My hands were cold and shaking violently as she took them in her own.
‘I’m going to be in so much trouble,’ I said.
How desperately I wanted Grace to tell me I wasn’t going to be, that when she eventually did I felt myself slump deeper into her arms. ‘You won’t be in trouble,’ she told me, ‘I won’t let anything bad happen to you.’ How could she be so certain? And yet she told me this over and over until I almost believed her.
‘You don’t tell the police anything,’ my best friend said. ‘You were here all night. We both were. You were never on those cliffs.’
I pulled away then, and looked up at her calm face. ‘What? I can’t … you mean …?’ The words weren’t coming out. She meant I should do nothing? I shouldn’t make a call? ‘But she might need help,’ I eventually said. ‘We can’t leave her.’
‘You can’t, you mean,’ Grace said, oh so quickly, before she moved on, making me wonder if I had actually heard her right. But I knew I had. A definite yet quick reminder that it wasn’t ‘we’ who had got into this mess, just ‘me’.
Only now ‘we’ were getting out of it together.
‘Anna, if Heather fell over the cliff she’d have no chance of surviving. And if you tell them what happened this could become a murder inquiry.’ The thought turned me to ice. ‘We can’t help her now. We just need to think of you,’ she kept telling me, and eventually my fourteen-year-old panicked self let Grace convince me this was the best thing to do.
Sally’s face is creased into what could be sympathy or disgust, I have no idea any more.
‘Grace always kept to her word,’ I say. ‘That night she promised me she would lie for me and she did. After that, we went back to being the best friends we’d always been before, only now our relationship was more one-sided than ever. Now she had something to hold over me.’
‘You think that’s why she did it?’ Sally asks.
‘I didn’t know at first, but later I’d wonder why she was being so kind to me when I’d chosen Heather over her that night. Grace always hated me being friends with anyone else, it was always just supposed to be her and me, “sisters”,’ I say. ‘I knew the moment I chose Heather over her she would have been furious, so how did she manage to forgive me so easily that night?
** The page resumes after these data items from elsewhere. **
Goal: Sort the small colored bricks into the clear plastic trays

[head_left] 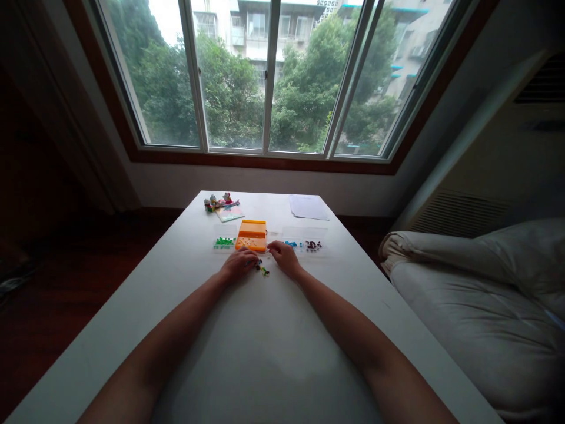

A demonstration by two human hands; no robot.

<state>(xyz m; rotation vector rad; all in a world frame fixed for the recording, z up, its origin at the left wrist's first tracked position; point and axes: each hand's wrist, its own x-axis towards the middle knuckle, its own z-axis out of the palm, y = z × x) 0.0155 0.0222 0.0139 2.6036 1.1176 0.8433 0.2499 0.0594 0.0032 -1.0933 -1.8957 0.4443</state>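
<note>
My left hand (241,264) rests low over the white table, its fingers curled and closed, fingertips against a small cluster of tiny coloured pieces (263,271). What lies inside those fingers I cannot make out. My right hand (285,258) is closed in a pinch near the front right corner of an orange case (252,242); anything in the pinch is too small to name. The case stands with its lid up and holds small pale pieces. To its left, green pieces (225,241) fill a clear box. Blue pieces (292,244) and dark brown pieces (313,245) lie in clear boxes on the right.
Small colourful toy figures (220,202) and a printed card (230,213) lie at the table's far left. White paper sheets (309,207) lie at the far right. A sofa with a pale cover (468,294) stands along the right side. Beyond the table is a window (238,100).
</note>
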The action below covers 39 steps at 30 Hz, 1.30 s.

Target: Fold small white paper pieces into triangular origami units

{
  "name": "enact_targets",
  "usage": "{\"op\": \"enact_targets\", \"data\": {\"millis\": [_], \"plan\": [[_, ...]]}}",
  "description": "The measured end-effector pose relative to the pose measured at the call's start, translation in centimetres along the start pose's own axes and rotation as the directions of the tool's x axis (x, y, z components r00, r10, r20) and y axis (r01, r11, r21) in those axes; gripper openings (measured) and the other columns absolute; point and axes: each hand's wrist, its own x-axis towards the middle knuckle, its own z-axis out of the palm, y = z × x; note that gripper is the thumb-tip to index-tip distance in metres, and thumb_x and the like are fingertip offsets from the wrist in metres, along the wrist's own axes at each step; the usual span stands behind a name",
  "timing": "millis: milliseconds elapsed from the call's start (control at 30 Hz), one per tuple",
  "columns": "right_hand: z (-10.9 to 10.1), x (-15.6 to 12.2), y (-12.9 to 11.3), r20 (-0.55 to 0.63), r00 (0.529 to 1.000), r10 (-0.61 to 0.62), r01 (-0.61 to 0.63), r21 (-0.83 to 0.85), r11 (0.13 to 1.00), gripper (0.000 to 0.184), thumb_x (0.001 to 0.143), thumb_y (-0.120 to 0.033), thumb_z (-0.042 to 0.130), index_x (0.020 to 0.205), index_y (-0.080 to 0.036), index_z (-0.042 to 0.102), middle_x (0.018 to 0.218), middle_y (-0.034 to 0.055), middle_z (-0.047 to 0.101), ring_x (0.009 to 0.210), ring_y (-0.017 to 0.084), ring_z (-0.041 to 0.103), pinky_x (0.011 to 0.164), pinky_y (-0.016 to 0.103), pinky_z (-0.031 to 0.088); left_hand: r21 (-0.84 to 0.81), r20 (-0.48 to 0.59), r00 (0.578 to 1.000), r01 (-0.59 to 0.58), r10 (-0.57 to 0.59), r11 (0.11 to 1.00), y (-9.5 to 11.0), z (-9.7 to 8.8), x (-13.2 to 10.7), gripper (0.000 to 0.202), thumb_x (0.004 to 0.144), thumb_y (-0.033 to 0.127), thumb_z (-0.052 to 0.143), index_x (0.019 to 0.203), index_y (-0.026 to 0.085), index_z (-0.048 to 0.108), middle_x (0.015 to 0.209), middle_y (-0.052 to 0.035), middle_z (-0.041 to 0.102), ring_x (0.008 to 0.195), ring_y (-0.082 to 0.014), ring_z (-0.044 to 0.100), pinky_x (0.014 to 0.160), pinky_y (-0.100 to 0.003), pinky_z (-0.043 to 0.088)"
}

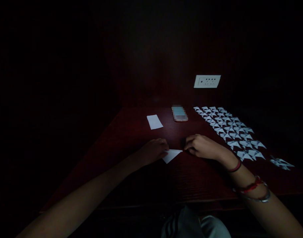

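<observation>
A small white sheet of paper, folded to a triangle (171,155), lies on the dark red table in front of me. My left hand (155,150) grips its left end, with the fingers bent over it and partly hiding it. Just past the paper's right tip, my right hand (199,146) rests with its fingers curled in; a small gap shows between them, and I see nothing in that hand. Beyond my left hand lies a flat white rectangle of paper (154,122).
Rows of folded white paper figures (228,129) cover the table's right side, with a looser cluster of folded paper (281,163) nearer me. A blurred phone (180,113) lies toward the back. Above it on the wall is a white socket plate (207,81). The surroundings are very dark.
</observation>
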Motion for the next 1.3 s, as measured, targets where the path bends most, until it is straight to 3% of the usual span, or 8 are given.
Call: {"op": "enact_targets", "data": {"millis": [167, 433, 733, 833, 1067, 1300], "plan": [[1.6, 1.6, -0.5, -0.129, 0.985, 0.110, -0.090, 0.155, 0.984, 0.018, 0.076, -0.020, 0.045, 0.086, -0.017, 0.060, 0.082, 0.0046, 0.055, 0.074, 0.012, 0.051, 0.069, 0.024, 0.039, -0.166, -0.029, 0.999, 0.018, -0.024, 0.986, -0.5, 0.6, 0.1, 0.012, 0.078, 0.023, 0.046, 0.088, 0.018, 0.052, 0.089, -0.0020, 0.049, 0.085, -0.0150, 0.045, 0.075, -0.028, 0.034], [3.2, 2.5, -0.9, -0.087, 0.971, 0.221, -0.183, 0.319, 0.930, 0.006, 0.070, -0.014, 0.052, 0.068, -0.014, 0.058, 0.070, 0.0025, 0.055, 0.065, 0.010, 0.050, 0.062, 0.021, 0.037, -0.301, -0.047, 0.992, 0.100, -0.120, 0.948, -0.6, 0.9, 0.5, 0.015, 0.075, 0.027, 0.050, 0.085, 0.018, 0.053, 0.088, -0.0023, 0.049, 0.085, -0.0163, 0.044, 0.074, -0.028, 0.034], [3.1, 2.9, -1.3, -0.012, 0.952, 0.305, -0.278, 0.377, 0.884, 0.006, 0.068, -0.017, 0.054, 0.070, -0.015, 0.060, 0.071, 0.0019, 0.056, 0.063, 0.010, 0.049, 0.059, 0.020, 0.036, -0.386, -0.086, 0.990, 0.070, -0.112, 0.920, -1.0, 0.9, 0.6, 0.016, 0.072, 0.028, 0.053, 0.082, 0.017, 0.055, 0.090, -0.0023, 0.048, 0.086, -0.0158, 0.045, 0.075, -0.028, 0.036], [3.1, 3.0, -1.4, 0.000, 0.944, 0.330, -0.304, 0.384, 0.872, 0.006, 0.068, -0.018, 0.054, 0.068, -0.015, 0.059, 0.070, 0.0012, 0.055, 0.063, 0.010, 0.049, 0.059, 0.022, 0.035, -0.373, -0.099, 0.989, 0.067, -0.112, 0.925, -0.8, 0.7, 0.5, 0.021, 0.071, 0.031, 0.054, 0.087, 0.017, 0.054, 0.091, -0.0022, 0.049, 0.086, -0.0156, 0.045, 0.076, -0.028, 0.036], [2.2, 3.1, -2.4, -0.230, 0.930, 0.287, -0.211, 0.308, 0.928, 0.006, 0.071, -0.017, 0.051, 0.069, -0.017, 0.057, 0.073, 0.0016, 0.051, 0.074, 0.013, 0.045, 0.066, 0.027, 0.031, -0.177, -0.241, 0.953, 0.141, -0.182, 0.974, 0.0, -0.5, 0.6, 0.012, 0.078, 0.025, 0.045, 0.077, 0.021, 0.057, 0.102, -0.0010, 0.044, 0.101, -0.0178, 0.038, 0.086, -0.036, 0.030], [1.3, 3.2, -3.5, -0.341, 0.907, 0.247, -0.150, 0.287, 0.946, 0.007, 0.073, -0.016, 0.048, 0.072, -0.017, 0.054, 0.075, 0.0004, 0.051, 0.075, 0.013, 0.043, 0.068, 0.027, 0.028, -0.037, -0.372, 0.924, 0.083, -0.091, 0.996, 1.3, -1.6, 0.7, 0.009, 0.077, 0.021, 0.048, 0.077, 0.020, 0.057, 0.110, -0.0018, 0.040, 0.113, -0.0210, 0.025, 0.093, -0.038, 0.022]]}}
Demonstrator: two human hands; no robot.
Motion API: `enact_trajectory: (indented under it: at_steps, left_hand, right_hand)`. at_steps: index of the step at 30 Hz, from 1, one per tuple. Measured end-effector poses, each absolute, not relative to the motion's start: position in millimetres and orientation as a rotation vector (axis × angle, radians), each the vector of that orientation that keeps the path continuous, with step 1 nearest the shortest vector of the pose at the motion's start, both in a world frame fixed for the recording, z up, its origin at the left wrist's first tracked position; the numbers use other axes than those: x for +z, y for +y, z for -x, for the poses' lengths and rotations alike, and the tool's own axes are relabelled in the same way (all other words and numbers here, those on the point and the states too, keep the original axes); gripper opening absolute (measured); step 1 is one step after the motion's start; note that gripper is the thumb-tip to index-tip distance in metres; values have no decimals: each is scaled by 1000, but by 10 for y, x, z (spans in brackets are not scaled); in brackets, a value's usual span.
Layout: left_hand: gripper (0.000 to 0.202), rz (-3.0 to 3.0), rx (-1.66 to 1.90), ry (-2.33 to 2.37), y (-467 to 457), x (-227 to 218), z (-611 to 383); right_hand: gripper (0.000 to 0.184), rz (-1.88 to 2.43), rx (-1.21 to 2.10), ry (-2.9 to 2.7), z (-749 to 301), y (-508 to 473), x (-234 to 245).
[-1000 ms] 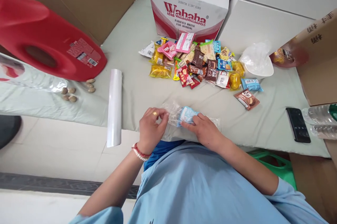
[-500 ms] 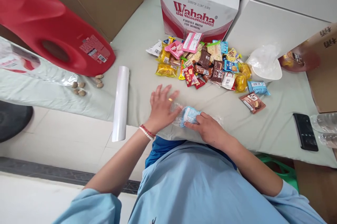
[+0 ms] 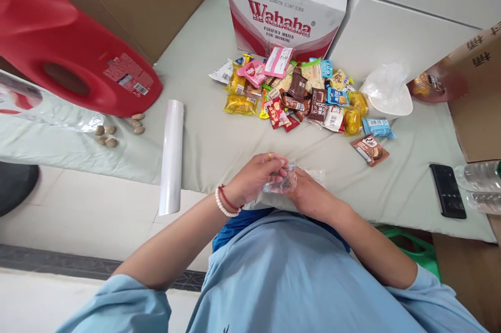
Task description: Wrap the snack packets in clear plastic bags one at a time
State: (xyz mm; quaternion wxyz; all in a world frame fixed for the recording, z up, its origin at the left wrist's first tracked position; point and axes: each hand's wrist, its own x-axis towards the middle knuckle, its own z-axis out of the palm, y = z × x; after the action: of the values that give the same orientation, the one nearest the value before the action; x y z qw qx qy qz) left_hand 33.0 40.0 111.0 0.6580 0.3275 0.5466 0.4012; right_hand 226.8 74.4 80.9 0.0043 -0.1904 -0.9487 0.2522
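At the near edge of the cloth-covered table [image 3: 219, 140], my left hand [image 3: 256, 176] and my right hand [image 3: 309, 194] meet over a clear plastic bag [image 3: 287, 182]. Both hands are closed on the bag, the left folded over its top, the right holding it from the side. A blue snack packet seen inside it earlier is mostly hidden under my fingers. Further back lies a pile of small wrapped snacks [image 3: 301, 95].
A white roll [image 3: 171, 155] lies to the left, overhanging the edge. Also here: a red jug [image 3: 70, 56], several nuts [image 3: 117, 127], a Wahaha carton [image 3: 285, 9], a white bowl with plastic [image 3: 389, 95], a black phone [image 3: 447, 190], water bottles [image 3: 479, 181], cardboard boxes.
My left hand went from flat beside the bag to folded over it, covering the blue packet. The right hand stayed on the bag.
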Motion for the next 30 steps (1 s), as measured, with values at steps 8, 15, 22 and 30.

‘The fact is she didn’t,’ I continue. ‘She wasn’t forgiving me by being there for me, she was taking care of it by making sure I would never leave her again.’
‘And then Grace went away? To Australia, for many years?’ Sally says.
‘I know, and over time I realised just how oppressive our friendship had been. It took having that space to understand how I couldn’t think for myself, couldn’t breathe when she was around me. But now she’s back again …’ I turn away and look out of the window. There is a clear, bright blue sky outside.
‘I’ve tried to keep her at bay, but she wants more from me and she isn’t happy about my friendship with Nancy and the others.’
I turn back to Sally, thinking of the last conversation I’d had with Grace two days ago. Do you think of Heather, Anna? she had asked me. Do you ever think about that night like I do? About what actually happened?
‘No one knows Grace like I do,’ I tell Sally. ‘No one has a clue what she is capable of.’
The truth is that if Grace wants it to happen, then there is every chance a murder inquiry might open up.
PART TWO
Someone’s friend who has twins in Year 1 lives on the same road as Anna, and had seen her walking into her house. The information hit WhatsApp within minutes.
A tsunami of questions followed. What did Anna look like upon her return? Was she accompanied by anyone else? So she’d just waltzed back into her house like nothing had happened?
She looked pale and tired, apparently. And she was alone, but her husband was at the door before she even started up the driveway, as if he were expecting her.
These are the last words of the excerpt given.